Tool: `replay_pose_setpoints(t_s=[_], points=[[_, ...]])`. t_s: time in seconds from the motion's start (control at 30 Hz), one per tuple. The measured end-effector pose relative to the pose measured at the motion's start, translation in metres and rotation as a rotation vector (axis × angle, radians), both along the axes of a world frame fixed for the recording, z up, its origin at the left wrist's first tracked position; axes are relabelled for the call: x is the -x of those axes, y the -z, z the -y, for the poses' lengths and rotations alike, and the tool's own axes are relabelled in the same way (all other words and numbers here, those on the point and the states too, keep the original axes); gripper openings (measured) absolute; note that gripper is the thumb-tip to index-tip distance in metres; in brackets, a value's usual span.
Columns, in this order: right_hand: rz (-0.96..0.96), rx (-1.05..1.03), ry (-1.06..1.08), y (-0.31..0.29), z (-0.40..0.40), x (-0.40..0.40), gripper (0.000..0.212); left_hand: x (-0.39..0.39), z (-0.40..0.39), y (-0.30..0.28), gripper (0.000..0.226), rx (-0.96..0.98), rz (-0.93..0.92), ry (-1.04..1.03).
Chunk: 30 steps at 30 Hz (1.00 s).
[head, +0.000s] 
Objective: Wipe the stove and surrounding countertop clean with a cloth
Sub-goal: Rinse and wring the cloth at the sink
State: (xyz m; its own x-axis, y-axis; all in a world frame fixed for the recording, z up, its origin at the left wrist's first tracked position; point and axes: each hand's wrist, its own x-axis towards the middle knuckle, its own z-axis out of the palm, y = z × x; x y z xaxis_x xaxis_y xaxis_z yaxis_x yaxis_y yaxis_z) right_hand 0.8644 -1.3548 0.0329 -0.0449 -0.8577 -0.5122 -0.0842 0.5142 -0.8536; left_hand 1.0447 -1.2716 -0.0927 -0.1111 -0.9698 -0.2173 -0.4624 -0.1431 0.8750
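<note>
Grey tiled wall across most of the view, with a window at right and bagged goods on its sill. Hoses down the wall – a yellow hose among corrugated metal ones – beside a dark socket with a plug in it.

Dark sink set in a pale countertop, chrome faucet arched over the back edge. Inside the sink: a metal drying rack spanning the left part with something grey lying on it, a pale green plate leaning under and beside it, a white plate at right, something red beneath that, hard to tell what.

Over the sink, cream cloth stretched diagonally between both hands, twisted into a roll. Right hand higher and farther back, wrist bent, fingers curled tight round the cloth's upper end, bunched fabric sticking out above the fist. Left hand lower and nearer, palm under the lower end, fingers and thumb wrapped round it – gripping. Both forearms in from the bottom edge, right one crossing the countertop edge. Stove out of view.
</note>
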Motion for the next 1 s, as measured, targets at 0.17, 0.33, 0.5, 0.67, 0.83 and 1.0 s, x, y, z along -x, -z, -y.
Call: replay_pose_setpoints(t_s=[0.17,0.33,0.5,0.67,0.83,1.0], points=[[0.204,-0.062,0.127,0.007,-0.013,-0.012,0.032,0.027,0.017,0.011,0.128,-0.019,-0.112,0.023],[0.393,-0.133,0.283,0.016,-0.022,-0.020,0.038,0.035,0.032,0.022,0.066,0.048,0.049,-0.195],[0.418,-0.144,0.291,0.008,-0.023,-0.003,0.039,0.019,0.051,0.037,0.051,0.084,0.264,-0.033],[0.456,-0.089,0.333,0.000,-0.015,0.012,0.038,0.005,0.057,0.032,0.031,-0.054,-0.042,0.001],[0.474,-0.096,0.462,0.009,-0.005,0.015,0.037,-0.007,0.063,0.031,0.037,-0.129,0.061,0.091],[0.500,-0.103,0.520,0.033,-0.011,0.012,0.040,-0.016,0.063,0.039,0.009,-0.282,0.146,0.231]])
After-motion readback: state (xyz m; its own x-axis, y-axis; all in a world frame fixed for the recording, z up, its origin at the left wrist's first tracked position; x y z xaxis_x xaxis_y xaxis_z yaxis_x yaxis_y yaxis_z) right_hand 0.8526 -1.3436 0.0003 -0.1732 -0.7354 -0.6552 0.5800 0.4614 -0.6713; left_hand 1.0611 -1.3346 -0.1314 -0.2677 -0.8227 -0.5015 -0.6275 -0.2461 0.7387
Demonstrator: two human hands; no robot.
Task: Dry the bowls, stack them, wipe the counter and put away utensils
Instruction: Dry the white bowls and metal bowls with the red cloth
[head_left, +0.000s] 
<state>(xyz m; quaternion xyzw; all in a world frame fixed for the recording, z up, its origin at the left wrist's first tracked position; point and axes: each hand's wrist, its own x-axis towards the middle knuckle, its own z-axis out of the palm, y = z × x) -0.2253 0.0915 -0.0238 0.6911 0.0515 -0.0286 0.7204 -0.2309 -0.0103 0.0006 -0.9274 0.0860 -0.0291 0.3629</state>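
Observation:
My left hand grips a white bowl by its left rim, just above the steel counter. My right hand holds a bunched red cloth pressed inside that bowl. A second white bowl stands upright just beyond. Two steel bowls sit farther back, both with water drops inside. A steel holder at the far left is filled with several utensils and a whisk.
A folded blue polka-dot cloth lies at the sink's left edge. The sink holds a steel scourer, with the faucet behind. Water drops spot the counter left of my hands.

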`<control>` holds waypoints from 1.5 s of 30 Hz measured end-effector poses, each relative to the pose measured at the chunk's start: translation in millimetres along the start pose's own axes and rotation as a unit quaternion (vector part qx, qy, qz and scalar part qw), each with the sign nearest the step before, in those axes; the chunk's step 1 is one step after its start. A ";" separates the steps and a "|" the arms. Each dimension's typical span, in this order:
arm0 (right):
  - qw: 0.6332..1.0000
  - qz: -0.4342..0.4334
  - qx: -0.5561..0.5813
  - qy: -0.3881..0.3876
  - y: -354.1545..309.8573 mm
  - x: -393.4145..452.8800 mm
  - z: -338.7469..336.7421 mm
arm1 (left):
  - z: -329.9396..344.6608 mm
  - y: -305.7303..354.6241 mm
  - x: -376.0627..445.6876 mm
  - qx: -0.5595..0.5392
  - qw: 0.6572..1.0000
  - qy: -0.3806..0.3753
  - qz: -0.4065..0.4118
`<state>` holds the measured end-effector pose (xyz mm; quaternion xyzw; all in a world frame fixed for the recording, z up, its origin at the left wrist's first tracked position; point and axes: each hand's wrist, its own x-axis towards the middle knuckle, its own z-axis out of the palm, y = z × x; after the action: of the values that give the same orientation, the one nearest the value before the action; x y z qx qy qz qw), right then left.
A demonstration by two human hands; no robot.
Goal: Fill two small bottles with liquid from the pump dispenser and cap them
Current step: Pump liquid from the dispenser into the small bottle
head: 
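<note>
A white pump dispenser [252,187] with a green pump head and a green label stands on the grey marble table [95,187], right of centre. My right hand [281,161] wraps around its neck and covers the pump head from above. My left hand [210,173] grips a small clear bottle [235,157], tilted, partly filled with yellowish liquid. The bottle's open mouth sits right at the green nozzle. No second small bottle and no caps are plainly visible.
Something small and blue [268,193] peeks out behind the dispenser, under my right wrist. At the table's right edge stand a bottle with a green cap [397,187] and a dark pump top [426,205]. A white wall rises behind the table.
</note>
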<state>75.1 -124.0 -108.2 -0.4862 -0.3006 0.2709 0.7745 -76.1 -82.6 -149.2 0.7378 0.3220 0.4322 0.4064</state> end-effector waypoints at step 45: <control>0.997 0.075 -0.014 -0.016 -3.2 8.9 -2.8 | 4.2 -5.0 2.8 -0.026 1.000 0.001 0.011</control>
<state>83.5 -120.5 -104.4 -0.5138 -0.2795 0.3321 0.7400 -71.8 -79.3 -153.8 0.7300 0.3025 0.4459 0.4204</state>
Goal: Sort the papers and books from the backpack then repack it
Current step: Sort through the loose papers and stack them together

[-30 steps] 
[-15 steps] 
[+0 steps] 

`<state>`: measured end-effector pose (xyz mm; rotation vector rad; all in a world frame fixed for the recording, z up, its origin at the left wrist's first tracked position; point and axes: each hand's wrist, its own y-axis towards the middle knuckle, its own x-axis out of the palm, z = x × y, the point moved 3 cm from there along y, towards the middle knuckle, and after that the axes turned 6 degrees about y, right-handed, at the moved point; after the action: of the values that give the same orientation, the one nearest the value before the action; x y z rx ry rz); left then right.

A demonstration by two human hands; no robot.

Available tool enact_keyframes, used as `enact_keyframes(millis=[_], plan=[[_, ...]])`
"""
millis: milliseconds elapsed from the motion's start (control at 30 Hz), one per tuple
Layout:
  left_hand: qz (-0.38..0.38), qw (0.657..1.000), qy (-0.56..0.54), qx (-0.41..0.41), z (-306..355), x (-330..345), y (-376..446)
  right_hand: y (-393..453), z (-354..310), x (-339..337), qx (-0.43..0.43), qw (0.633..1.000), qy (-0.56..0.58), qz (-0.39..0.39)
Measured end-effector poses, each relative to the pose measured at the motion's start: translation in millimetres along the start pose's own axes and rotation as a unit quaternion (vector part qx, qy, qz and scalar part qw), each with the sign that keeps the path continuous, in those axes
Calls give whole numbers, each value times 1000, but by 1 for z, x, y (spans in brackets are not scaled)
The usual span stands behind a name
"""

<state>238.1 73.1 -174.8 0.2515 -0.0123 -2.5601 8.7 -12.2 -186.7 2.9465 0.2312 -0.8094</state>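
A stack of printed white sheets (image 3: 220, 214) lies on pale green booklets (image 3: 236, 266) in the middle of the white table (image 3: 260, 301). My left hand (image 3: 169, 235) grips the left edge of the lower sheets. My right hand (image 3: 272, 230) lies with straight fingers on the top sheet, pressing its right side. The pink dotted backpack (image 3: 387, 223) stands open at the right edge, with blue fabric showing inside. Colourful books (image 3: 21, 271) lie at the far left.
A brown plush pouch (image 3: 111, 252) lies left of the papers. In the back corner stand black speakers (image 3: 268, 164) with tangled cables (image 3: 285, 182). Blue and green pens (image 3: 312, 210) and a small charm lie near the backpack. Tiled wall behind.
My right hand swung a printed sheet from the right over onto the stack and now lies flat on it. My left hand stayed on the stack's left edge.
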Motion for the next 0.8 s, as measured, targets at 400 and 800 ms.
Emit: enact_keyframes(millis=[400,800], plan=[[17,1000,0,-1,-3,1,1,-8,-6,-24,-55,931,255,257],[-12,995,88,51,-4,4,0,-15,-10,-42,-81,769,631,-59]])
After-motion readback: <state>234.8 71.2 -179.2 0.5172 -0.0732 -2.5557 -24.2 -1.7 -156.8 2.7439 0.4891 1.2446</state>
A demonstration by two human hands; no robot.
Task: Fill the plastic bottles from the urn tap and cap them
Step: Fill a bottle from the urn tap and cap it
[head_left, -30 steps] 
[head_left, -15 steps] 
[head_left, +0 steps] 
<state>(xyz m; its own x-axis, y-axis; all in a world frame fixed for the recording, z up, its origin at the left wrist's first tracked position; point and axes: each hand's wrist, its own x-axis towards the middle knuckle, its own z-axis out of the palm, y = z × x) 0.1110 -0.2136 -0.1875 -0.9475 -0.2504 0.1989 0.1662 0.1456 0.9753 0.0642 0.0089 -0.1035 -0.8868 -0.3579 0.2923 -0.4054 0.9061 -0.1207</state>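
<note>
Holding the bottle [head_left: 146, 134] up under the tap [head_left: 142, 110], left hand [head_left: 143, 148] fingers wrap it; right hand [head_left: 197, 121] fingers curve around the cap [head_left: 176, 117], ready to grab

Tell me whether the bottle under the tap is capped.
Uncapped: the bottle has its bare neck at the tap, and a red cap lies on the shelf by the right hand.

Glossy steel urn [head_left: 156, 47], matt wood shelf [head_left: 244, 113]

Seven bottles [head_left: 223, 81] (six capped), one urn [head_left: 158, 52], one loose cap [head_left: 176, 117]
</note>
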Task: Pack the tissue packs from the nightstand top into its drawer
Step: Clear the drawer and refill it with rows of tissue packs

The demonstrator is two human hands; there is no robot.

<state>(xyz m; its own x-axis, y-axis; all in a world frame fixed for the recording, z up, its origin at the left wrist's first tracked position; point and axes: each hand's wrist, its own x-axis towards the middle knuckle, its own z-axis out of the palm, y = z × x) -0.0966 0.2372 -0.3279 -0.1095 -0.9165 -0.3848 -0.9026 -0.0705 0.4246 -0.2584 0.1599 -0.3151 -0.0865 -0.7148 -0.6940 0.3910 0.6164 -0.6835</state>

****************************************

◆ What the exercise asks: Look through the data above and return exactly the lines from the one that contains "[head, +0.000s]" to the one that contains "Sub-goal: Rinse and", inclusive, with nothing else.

◆ Solution to the exercise:
[head, +0.000s] 
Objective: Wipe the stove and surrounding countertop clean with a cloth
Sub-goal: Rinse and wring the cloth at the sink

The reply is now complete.